Alessandro Donati è una persona tutta d’un pezzo, e una di quelle persone che crede ancora che lo sport è e deve essere sacrificio, impegno, allenamento, sana competizione.
Per questo motivo, allora, può essere definito un uomo sportivo controcorrente e un eroe solitario, che ha cercato di scoperchiare la pentola maleodorante del doping che si annidava e si annida nelle istituzioni sportive nazionali e internazionali. Che non è un fatto personale ma sistemico. Con l’aggravante che l’atleta ci mette la faccia, ma tutti quellii che
E il medico sportivo, che ha osato aprire la bocca e non girare la testa dinanzi a certe situazioni, si è visto volutamente rovinare la carriera, oltre a subire un paio di episodi che hanno cercato di screditarlo dinanzi all’opinione pubblica. Due su tutti: l’atleta pugliese Annamaria Di Terlizzi, e il campione olimpico Alex Schwazer.
E ieri sera, il 70enne maestro di sport è stato ospite in città grazie all’associazione “Libera” di Vincenzo Brascia e ha dialogato del suo libro, “Lo sport del doping” con il giornalista Nicola Lavacca.
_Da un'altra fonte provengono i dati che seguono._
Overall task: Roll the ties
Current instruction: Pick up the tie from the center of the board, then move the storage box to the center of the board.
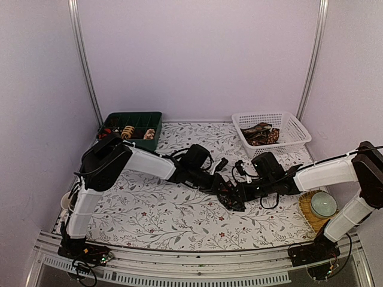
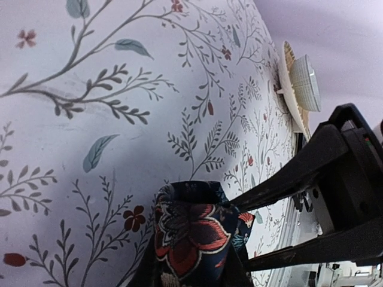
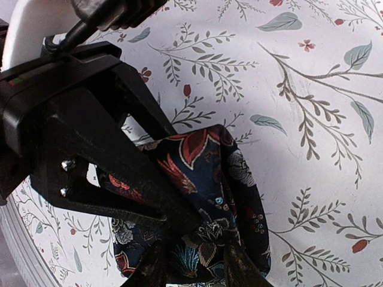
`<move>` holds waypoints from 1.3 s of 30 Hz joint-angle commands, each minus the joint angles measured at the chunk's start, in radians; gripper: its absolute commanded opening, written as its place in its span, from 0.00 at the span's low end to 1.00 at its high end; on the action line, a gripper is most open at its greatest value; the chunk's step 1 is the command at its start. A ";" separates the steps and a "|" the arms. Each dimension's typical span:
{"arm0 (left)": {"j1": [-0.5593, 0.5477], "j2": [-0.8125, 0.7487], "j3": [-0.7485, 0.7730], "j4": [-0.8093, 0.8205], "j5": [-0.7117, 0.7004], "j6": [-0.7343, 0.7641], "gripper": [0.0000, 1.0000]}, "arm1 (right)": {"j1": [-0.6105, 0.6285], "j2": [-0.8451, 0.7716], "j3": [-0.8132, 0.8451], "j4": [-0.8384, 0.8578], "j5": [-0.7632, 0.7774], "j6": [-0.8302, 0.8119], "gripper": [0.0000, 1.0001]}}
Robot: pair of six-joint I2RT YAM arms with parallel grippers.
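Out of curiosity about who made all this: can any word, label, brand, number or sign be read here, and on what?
None can be read in any view.
The dark floral-patterned fabric tie shows only its pattern.
The white plastic mesh basket and the dark green compartment tray show no lettering; anything on them is too small to tell.

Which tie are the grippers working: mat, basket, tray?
The dark floral tie on the mat, between left gripper and right gripper; others sit in the white basket and green tray.

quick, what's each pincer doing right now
left pincer: closed on the tie
right pincer: closed on the same tie
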 commanded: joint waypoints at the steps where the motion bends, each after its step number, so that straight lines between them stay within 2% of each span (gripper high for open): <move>1: -0.043 0.053 -0.090 -0.161 -0.071 0.035 0.00 | 0.008 0.009 0.000 -0.080 0.036 -0.011 0.35; 2: -0.041 0.043 -0.095 -0.155 -0.074 0.037 0.00 | 0.008 -0.011 0.007 -0.092 0.037 -0.010 0.39; 6: -0.014 -0.031 -0.120 -0.138 -0.136 0.058 0.00 | 0.001 -0.165 0.061 -0.166 0.027 -0.009 0.68; 9: 0.038 -0.137 -0.155 -0.108 -0.190 0.072 0.00 | -0.042 -0.297 0.109 -0.221 -0.003 -0.010 0.82; 12: 0.101 -0.245 -0.160 -0.127 -0.264 0.114 0.00 | -0.111 -0.413 0.141 -0.243 -0.039 -0.002 0.89; 15: 0.172 -0.359 -0.158 -0.137 -0.314 0.146 0.00 | -0.142 -0.462 0.171 -0.274 -0.014 -0.011 0.92; 18: 0.270 -0.464 -0.143 -0.145 -0.369 0.142 0.00 | -0.144 -0.450 0.170 -0.274 -0.017 -0.018 0.95; 20: 0.340 -0.515 -0.127 -0.142 -0.413 0.136 0.00 | -0.145 -0.429 0.148 -0.253 -0.048 -0.004 1.00; 24: 0.503 -0.568 -0.095 -0.107 -0.511 0.140 0.00 | -0.144 -0.401 0.108 -0.199 -0.107 0.031 1.00; 28: 0.663 -0.521 -0.061 0.004 -0.470 0.074 0.00 | -0.145 -0.393 0.094 -0.184 -0.116 0.040 1.00; 31: 0.771 -0.425 -0.037 0.164 -0.329 -0.056 0.00 | -0.144 -0.391 0.086 -0.173 -0.117 0.044 1.00; 32: 0.800 -0.345 -0.019 0.222 -0.255 -0.113 0.00 | -0.144 -0.388 0.083 -0.169 -0.120 0.045 1.00; 35: 0.829 -0.166 0.138 0.247 -0.109 -0.216 0.00 | -0.144 -0.370 0.084 -0.169 -0.127 0.046 1.00; 39: 0.784 -0.033 0.380 0.154 -0.059 -0.222 0.00 | -0.145 -0.345 0.088 -0.172 -0.118 0.044 1.00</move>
Volume in cui ripercorre la sua difficile storia di allenatore e cosa rappresenta ieri e oggi il doping. Che ha intaccato campioni di indubbia fama come Emanuela Di Centa, Gianni Bugno, Maurizio Fondriest, e tanti altri. Anche Marco Pantani, “i cui responsabili della morte sono il suo direttore sportivo, il suo sponsor, la federazione italiana e internazionale, Conconi e il suo staff”, ha sottolineato Donati.
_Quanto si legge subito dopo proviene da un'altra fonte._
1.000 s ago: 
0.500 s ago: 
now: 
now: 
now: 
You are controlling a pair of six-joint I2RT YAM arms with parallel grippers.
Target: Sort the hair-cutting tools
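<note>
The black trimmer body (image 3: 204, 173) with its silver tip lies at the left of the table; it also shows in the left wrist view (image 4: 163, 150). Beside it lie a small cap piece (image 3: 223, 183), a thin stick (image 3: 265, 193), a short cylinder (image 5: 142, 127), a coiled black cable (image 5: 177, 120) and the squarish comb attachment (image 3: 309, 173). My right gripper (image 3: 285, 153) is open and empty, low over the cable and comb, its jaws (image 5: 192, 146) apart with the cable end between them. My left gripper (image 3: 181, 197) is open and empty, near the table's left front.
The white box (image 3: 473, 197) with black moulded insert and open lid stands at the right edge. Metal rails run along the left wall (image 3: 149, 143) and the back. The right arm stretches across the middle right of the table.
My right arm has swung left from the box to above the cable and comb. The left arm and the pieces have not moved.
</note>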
Già, Conconi. Tutto o quasi per lui parte dall’incontro con questo personaggio, nel 1981. “Quell’anno ero responsabile nazionale di mezzofondo e a Roseto e lo incontro, e in qualche modo protagonista di molti successi alle Olimpiadi 1980 a Mosca. Mi ha spiegato alcuni metodi non proprio leciti che usava, e voleva che io indicassi atleti che potevano vincere. Io avevo nove atleti, il più vecchio aveva 22 anni e il più giovane 17. Nessuno di loro ha accettato”. Ma è un dato di fatto che dal 1984 Donati è stato licenziato dalla Nazionale.
Il peggio, però, deve ancora venire. E coincide con la medaglia di bronzo conquistata da Giovanni Evangelisti ai mondiali di Atletica a Roma del 1987. La specialità è il salto in lungo. L’azzurro salta 8m e 40cm, ma poi si scoprirà che la misura è stata volutamente truccata dai giudici per farlo andare sul podio. Quando lo sport è anche corruzione. “Prima dei campionati del mondo di Roma – ha rivelato l’autore – si erano stabilite le medaglie che dovevano essere vinte. Si era in piena guerra fredda e certi equilibri geopolitici non potevano essere toccati”.
E a denunciare che quel salto era truccato è stato proprio Donati. È l’averlo fatto ha significato la fine della sua carriera.
“Ma poi – ha ricordato Donati – il sistema ha cercato di vendicarsi di me prima con Antonella di Terlizzi, ipotizzando una presenza eccessiva di caffeina poi in realtà inesistente, e poi con Schwazer, squalificato due volte per doping”.
Ma lo sport è davvero tutto marcio? “C’è tanta parte sana, soprattutto a livello locale – ma quella minoranza non pulita ha in mano le redini di come devono andare le cose”.
Ci sarebbe anche una legge sul doping, datata 2000, scritta anche da Alessandro Donati con l’aiuto di Guido Calvi “La legge sul doping italiana ha fatto enormi passi in avanti, sicuramente. Ma è ancora non attuata completamente, perché stabilisce che le competenze dell’antidoping dovevano passare al ministero della Salute entro 120 giorni, cosa mai avvenuta ancora. Andrebbe uniformata alla legge antidroga, anche perché il doping è diventato anche un grosso affare per la criminalità organizzata”.